▶ Brief
This exercise needs the listing below duplicated exactly.

▶ Collected data
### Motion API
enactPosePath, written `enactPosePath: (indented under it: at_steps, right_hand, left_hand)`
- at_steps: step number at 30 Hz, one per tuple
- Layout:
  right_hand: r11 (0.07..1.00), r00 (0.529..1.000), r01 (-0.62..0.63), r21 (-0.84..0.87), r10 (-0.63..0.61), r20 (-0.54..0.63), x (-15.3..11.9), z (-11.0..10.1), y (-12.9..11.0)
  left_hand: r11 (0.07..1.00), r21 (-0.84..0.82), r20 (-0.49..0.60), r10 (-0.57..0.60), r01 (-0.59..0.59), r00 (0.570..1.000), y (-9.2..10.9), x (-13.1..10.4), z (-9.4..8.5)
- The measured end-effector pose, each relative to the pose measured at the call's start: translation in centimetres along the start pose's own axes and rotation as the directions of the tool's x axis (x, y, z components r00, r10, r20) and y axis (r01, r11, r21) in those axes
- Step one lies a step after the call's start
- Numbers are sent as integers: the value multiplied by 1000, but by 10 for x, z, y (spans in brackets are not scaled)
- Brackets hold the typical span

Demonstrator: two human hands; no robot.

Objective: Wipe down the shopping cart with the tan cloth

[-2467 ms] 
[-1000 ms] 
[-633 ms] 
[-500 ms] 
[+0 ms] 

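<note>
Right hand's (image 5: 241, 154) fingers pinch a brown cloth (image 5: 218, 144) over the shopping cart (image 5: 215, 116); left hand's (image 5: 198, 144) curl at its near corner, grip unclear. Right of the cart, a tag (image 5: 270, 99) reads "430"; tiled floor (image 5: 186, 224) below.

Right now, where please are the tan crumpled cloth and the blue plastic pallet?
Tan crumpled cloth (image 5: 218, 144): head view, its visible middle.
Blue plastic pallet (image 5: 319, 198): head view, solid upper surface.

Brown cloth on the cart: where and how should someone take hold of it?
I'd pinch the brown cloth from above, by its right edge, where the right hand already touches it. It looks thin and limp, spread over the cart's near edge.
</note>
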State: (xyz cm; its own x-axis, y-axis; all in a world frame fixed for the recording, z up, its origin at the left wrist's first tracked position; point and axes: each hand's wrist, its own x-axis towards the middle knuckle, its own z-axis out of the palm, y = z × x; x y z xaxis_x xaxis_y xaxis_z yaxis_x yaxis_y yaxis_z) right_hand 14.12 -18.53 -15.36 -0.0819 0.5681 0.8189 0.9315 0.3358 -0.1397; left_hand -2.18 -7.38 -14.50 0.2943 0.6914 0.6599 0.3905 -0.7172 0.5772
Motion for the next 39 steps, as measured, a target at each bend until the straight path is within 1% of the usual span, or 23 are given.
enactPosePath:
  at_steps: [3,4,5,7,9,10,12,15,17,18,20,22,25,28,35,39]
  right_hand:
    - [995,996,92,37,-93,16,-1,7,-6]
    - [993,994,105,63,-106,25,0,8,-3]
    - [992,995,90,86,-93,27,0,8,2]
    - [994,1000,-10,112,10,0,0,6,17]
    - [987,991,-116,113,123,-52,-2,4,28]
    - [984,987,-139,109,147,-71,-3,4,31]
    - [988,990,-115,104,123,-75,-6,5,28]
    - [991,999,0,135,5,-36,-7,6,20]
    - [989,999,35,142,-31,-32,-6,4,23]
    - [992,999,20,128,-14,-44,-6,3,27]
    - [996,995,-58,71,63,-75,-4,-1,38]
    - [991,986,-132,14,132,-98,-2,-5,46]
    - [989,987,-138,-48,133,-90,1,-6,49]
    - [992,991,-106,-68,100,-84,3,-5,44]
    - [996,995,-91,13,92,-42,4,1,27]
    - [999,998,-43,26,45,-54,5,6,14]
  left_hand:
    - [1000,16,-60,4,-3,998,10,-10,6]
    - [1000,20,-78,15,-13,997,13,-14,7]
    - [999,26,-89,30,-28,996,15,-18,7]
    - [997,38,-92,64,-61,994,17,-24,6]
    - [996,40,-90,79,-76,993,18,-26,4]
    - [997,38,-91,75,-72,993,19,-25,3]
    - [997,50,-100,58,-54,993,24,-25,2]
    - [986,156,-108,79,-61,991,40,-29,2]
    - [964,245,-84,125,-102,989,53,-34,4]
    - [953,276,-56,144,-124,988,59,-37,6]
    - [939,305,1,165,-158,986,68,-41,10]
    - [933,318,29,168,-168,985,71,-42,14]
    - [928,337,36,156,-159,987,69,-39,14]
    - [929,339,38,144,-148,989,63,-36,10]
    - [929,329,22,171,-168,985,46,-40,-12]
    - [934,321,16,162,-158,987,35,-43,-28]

▶ Completed exercise
### Motion API
enactPosePath, written `enactPosePath: (indented under it: at_steps, right_hand, left_hand)`
- at_steps: step number at 30 Hz, one per tuple
- Layout:
  right_hand: r11 (0.07..1.00), r00 (0.529..1.000), r01 (-0.62..0.63), r21 (-0.84..0.87), r10 (-0.63..0.61), r20 (-0.54..0.63), x (-15.3..11.9), z (-11.0..10.1), y (-12.9..11.0)
  left_hand: r11 (0.07..1.00), r21 (-0.84..0.82), r20 (-0.49..0.60), r10 (-0.57..0.60), r01 (-0.59..0.59), r00 (0.570..1.000), y (-9.2..10.9), x (-13.1..10.4), z (-9.4..8.5)
- The measured end-effector pose, each relative to the pose measured at the call's start: translation in centimetres along the start pose's own axes and rotation as the directions of the tool's x axis (x, y, z components r00, r10, r20) and y axis (r01, r11, r21) in those axes
- Step one lies a step after the call's start
- Numbers are sent as integers: the value multiplied by 1000, but by 10 for x, z, y (spans in brackets are not scaled)
- Brackets hold the typical span

Demonstrator: two human hands; no robot.

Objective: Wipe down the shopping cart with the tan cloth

[-2467 ms] 
[-1000 ms] 
[-633 ms] 
[-500 ms] 
[+0 ms] 

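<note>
Right hand's (image 5: 241, 154) fingers pinch a brown cloth (image 5: 218, 144) over the shopping cart (image 5: 215, 116); left hand's (image 5: 198, 144) curl at its near corner, grip unclear. Right of the cart, a tag (image 5: 270, 99) reads "430"; tiled floor (image 5: 186, 224) below.

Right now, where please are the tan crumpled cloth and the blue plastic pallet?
Tan crumpled cloth (image 5: 218, 144): head view, its visible middle.
Blue plastic pallet (image 5: 319, 198): head view, solid upper surface.

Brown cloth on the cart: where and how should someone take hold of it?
I'd pinch the brown cloth from above, by its right edge, where the right hand already touches it. It looks thin and limp, spread over the cart's near edge.
</note>
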State: (xyz cm; its own x-axis, y-axis; all in a world frame fixed for the recording, z up, its origin at the left wrist's first tracked position; point and axes: each hand's wrist, its own x-axis towards the middle knuckle, its own z-axis out of the palm, y = z × x; x y z xaxis_x xaxis_y xaxis_z yaxis_x yaxis_y yaxis_z) right_hand 14.12 -18.53 -15.36 -0.0819 0.5681 0.8189 0.9315 0.3358 -0.1397; left_hand -2.18 -7.38 -14.50 0.2943 0.6914 0.6599 0.3905 -0.7172 0.5772
Motion for the next 39 steps, as measured, a target at each bend until the straight path is within 1% of the usual span, or 23 are given.
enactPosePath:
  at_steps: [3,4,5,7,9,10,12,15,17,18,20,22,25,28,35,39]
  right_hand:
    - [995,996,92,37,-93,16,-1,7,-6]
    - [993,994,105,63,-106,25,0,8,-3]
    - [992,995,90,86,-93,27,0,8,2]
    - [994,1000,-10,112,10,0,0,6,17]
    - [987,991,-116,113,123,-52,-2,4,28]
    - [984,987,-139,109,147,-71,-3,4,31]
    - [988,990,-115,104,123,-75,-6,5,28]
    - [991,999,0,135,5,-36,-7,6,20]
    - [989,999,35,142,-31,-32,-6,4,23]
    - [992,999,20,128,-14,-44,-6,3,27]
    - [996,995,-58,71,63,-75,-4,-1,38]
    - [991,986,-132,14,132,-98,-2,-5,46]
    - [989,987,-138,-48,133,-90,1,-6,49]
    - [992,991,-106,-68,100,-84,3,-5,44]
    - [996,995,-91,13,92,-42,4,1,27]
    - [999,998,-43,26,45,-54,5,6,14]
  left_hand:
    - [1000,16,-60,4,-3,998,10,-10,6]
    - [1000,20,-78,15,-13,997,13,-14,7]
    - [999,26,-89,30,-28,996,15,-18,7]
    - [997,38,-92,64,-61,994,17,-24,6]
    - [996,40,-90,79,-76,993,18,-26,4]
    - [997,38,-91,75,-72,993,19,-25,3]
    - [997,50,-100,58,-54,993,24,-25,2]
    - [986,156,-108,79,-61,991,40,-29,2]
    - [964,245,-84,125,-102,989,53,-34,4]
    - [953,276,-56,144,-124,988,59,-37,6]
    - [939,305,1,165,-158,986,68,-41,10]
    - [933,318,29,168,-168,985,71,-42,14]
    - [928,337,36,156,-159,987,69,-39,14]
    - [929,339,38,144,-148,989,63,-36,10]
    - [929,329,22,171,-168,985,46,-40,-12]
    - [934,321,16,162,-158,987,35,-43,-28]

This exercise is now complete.